As mentioned above, the selection of magnetic material is important. One consideration when selecting magnetic material relates to exchange coupling. Exchange coupling can be ensured by selecting an alloy that has a relatively long exchange length (Lex). Exchange coupling between adjacent magnetic nanoparticles can overcome the anisotropy and the demagnetizing effect (the cancellation of magnetic and anisotropy of individual magnetic nanoparticles). If magnetic materials having relatively long exchange lengths are used, adjacent magnetic nanoparticles separated by distances shorter than the exchange length can be magnetically coupled by exchange interaction. Ferromagnetic exchange coupling dramatically reduces anisotropy, and significantly enhances permeability.

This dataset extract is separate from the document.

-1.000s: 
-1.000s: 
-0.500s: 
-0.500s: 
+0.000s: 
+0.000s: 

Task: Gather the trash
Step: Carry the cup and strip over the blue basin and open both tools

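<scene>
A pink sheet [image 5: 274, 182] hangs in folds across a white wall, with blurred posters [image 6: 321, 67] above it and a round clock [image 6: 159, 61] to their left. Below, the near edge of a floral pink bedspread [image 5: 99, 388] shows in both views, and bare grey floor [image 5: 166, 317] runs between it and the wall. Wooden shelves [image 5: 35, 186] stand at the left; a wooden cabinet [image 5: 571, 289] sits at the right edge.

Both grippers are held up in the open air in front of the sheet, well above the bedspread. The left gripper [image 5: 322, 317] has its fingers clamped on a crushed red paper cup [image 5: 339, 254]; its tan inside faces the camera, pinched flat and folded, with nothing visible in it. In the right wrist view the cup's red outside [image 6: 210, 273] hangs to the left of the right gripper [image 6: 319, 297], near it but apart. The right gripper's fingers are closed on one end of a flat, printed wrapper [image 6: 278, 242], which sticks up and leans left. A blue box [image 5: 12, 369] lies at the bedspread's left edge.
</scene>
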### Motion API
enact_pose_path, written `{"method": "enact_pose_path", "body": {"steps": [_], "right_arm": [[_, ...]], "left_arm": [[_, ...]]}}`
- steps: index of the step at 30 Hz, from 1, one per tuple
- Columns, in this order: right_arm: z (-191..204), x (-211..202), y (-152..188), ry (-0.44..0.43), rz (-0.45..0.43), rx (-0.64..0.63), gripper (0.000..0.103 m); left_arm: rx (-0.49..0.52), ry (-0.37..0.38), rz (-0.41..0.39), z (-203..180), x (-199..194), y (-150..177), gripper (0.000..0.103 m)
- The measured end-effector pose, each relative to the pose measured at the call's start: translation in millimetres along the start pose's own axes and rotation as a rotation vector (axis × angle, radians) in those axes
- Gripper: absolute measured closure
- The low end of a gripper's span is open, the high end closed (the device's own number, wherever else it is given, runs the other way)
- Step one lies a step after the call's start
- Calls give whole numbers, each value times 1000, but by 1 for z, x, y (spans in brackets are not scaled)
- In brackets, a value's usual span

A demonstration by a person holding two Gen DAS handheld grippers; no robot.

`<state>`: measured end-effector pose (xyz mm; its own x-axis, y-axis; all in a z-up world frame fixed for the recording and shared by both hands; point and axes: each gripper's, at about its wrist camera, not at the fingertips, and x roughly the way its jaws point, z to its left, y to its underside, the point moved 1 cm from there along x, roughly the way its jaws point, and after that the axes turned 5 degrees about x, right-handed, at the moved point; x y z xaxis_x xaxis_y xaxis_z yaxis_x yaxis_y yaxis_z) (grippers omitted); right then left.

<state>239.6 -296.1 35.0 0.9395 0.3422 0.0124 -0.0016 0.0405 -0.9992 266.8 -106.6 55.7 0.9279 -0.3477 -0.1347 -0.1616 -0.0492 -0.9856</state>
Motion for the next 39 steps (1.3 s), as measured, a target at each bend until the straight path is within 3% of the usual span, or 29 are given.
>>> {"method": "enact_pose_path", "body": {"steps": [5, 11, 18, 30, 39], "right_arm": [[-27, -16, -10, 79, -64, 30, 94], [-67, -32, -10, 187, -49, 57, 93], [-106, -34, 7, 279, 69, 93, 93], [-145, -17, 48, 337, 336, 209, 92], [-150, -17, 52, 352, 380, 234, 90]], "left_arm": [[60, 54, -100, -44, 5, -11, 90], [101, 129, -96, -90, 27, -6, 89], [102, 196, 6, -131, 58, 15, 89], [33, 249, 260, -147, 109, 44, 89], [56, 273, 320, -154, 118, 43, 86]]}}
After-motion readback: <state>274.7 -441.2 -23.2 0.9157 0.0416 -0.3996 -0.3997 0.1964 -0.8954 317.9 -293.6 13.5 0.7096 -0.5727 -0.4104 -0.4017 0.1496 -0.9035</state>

FIG. 2 is a diagram illustrating adjacent magnetic nanoparticles. A first magnetic nanoparticles 20 is separated by distance S from a second magnetic nanoparticle 22. The first nanoparticle 20 has a particle size, or diameter of D1. The second nanoparticle 22 has a particle size, or diameter of D2. As described above, preferably, the particle sizes D1 and D2 are less than the domain wall of the selected magnetic material, resulting in single domain particles. With respect to exchange coupling, the magnetic nanoparticles 20 and 22 will be exchange coupled if the separation S is less than the exchange length (Lex) of the magnetic material selected.

Typically, the particles 20 and 22 will include a coating material. FIG. 3 is a diagram illustrating adjacent coated magnetic nanoparticles. The first magnetic nanoparticle 20 is coated by coating 24, while the second magnetic nanoparticle 22 is coated by coating 26. The coatings 24 and 26 are comprised of magnetic materials such as ferro or ferrimagnetic ferrites to enhance exchange coupling. Specific examples of coating materials are described in detail below. In this example, the coatings of particles 20 and 22 are touching, which will happen after the particles are compacted. In this example, the particles 20 and 22 are separated by distance S, which corresponds approximately to the total thickness of the coatings 24 and 26. If the separation S is less than the exchange lengths of the magnetic nanoparticles, the magnetic nanoparticles 20 and 22 will be exchange coupled. It is therefore evident that exchange coupling can be controlled based on various design parameters such as particle size, the magnetic material used, and the thickness and material properties of the coatings.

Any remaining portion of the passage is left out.